Это "никогда" обрушилось на него осязаемо тяжким горем и долго не отпускало.
В разгар его внизу над гробом навис император. Показательно скорбно и долго были недвижны усы монарха в голодной, прожорливой тишине. Потом волосатые губы разомкнулись и уронили вполголоса, но так, чтобы слышали все:
– П Р О С Т И.
Он ощущал, видел размеренную, ровную пульсацию души царя, не встрепенувшуюся в горе, сострадании ни единым фибром. Сбылось то, что втайне желалось, а публичное "прости" ронялось в историю, чтобы прорасти там царским раскаянием.
– Бог простит, – сухо отозвался он. И был услышан. Едва приметно дернулось в изумленном, испуганном тике лицо Николая. Смутно-провальными кляксами въелась чернота во многие завитки царской души. Режущим антрацитом вилась кудель ее фибров там и сям. Мертвенно-темной синюшнос-тью отблескивали страх и остзейская ненависть, впаявшиеся в десять тысяч девятьсот пятидесятый завиток в утро расстрела манифестации Гапона. Клубилась обширной тьмой Ходынка в восемьсот двенадцатом, раннем царском фибре.
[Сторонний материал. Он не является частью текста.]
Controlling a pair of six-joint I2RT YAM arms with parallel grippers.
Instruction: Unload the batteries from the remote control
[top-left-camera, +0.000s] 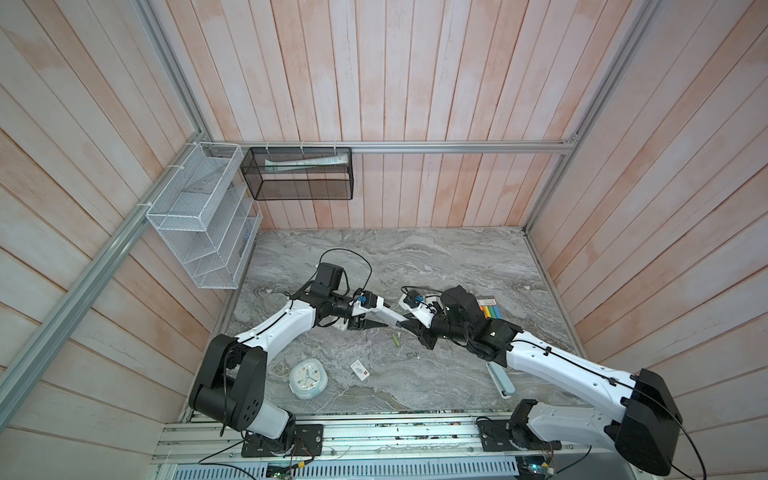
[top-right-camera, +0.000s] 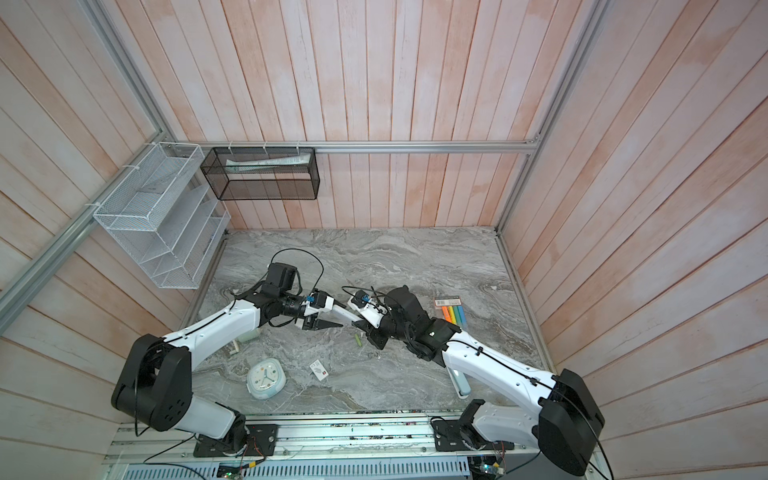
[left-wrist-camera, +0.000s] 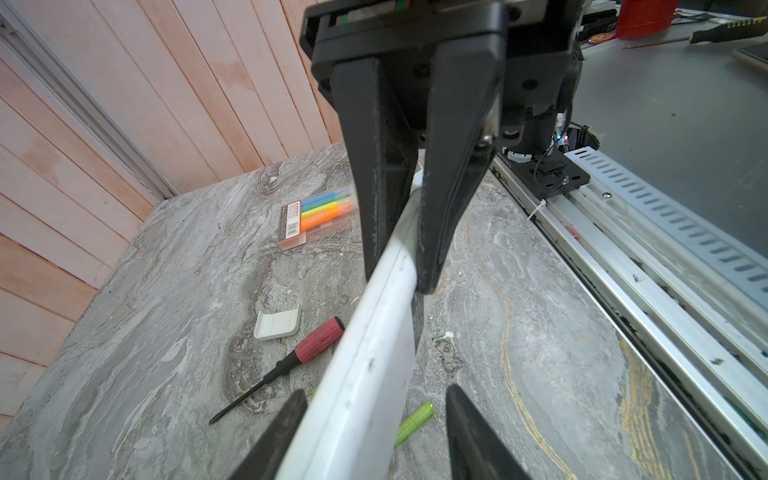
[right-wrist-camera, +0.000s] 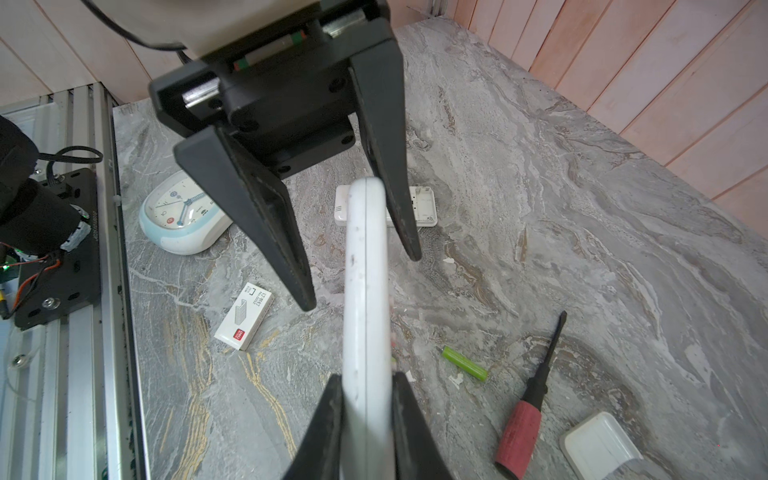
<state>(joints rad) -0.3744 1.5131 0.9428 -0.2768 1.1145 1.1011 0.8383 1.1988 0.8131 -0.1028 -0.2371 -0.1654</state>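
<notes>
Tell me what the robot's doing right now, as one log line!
right claw: shut on remote | left claw: open, straddling the remote's other end | battery: one green, loose on table

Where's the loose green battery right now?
In both top views the battery lies flat on the table near the middle, just in front of the held remote; the right wrist view shows the screwdriver beside it, not touching.

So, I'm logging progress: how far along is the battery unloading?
Done: a cover lies loose and one battery is on the table. In hand: right gripper clamps the remote on edge, and left gripper is open around its other end. Left: whatever is inside; its compartment is hidden.
</notes>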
Далее – Ленский расстрел.
Но и в призрачно трепетавшем окаеме почти на краю души уже сгущалась тьма в спиралях, бесстрастно копивших кару для отступника от други своя: За все земное воздастся в ответе перед НИМ.
Всевидение Столыпина, нещадно взвихрив время, высветило будущую фразу, начертанную монаршьей рукой:
"Прекратить…"
Первый департамент Госсовета, приступивший к рассмотрению преступного деяния Курлова, Спиридовича Веригина и Кулябко, инициировавших убийство Столыпина, был властно осажен резолюцией Николая II от 4 января 1912 года: "…прекратить без всяких для них последствий".